■ **TO DO**: Use the entries below and reproduce exactly the lines from the one containing "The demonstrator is" down to the one containing "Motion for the", both of them included.

■ **Extracted data entries**:
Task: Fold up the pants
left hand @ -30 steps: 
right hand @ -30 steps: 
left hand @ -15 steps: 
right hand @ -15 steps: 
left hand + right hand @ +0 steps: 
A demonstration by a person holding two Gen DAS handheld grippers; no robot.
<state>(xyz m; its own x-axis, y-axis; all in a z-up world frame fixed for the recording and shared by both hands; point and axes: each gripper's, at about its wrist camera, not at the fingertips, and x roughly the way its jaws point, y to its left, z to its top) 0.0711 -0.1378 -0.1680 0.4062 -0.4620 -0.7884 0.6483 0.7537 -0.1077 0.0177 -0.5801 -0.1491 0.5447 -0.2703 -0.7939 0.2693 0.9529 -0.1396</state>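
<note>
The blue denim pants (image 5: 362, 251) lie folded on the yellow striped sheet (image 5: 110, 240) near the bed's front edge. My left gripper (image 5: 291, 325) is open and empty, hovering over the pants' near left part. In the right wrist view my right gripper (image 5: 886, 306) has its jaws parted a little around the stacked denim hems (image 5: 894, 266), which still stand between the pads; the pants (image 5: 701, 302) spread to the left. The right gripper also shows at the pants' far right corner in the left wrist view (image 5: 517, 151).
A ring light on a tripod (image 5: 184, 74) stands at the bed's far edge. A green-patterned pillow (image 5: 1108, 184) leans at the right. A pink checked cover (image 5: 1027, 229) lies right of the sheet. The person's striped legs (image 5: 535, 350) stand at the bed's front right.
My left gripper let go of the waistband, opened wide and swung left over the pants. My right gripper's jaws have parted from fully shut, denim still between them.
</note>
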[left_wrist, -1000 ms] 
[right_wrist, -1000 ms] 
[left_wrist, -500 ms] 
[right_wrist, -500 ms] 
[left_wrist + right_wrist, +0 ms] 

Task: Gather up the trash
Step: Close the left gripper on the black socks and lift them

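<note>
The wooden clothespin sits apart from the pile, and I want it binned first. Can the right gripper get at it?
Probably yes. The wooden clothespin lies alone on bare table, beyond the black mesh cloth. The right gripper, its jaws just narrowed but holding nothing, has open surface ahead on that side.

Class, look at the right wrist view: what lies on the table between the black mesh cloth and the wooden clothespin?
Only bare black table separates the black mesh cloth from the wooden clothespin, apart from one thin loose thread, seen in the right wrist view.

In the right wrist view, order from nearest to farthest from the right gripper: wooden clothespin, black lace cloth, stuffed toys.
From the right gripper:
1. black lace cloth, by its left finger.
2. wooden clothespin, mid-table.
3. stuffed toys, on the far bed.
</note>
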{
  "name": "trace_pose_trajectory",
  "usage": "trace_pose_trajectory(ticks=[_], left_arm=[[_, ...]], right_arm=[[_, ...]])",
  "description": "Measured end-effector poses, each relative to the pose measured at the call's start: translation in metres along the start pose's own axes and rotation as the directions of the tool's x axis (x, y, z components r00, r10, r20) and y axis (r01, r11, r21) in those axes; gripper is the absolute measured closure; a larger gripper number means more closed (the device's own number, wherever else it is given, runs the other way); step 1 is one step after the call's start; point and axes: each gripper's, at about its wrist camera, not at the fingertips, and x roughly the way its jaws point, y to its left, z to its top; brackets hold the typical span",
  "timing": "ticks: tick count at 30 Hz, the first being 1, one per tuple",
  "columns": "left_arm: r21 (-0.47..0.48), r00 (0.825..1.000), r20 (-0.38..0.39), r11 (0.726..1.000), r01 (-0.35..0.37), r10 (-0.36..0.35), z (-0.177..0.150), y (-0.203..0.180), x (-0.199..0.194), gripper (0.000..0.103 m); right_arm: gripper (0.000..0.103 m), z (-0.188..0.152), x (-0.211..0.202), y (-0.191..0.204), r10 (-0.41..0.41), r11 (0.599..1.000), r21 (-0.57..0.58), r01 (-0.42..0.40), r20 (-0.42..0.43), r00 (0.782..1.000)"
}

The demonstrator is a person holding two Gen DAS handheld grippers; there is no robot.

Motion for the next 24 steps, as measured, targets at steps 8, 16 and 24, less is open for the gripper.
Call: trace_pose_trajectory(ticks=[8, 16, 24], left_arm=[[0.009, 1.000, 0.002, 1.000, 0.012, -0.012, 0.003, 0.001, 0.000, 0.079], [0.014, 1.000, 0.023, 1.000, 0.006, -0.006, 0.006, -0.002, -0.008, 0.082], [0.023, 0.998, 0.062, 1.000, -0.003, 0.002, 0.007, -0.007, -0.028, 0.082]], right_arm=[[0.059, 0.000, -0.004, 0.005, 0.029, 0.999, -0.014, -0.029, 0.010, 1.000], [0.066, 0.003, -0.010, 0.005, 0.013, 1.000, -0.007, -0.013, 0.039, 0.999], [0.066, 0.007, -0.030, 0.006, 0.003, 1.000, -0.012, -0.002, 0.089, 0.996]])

■ **PROBLEM SOLUTION**:
The demonstrator is a person holding two Gen DAS handheld grippers; there is no robot.

Motion for the next 24 steps, as measured, targets at steps 8, 16 and 24, less is open for the gripper.

This exercise requires nothing more.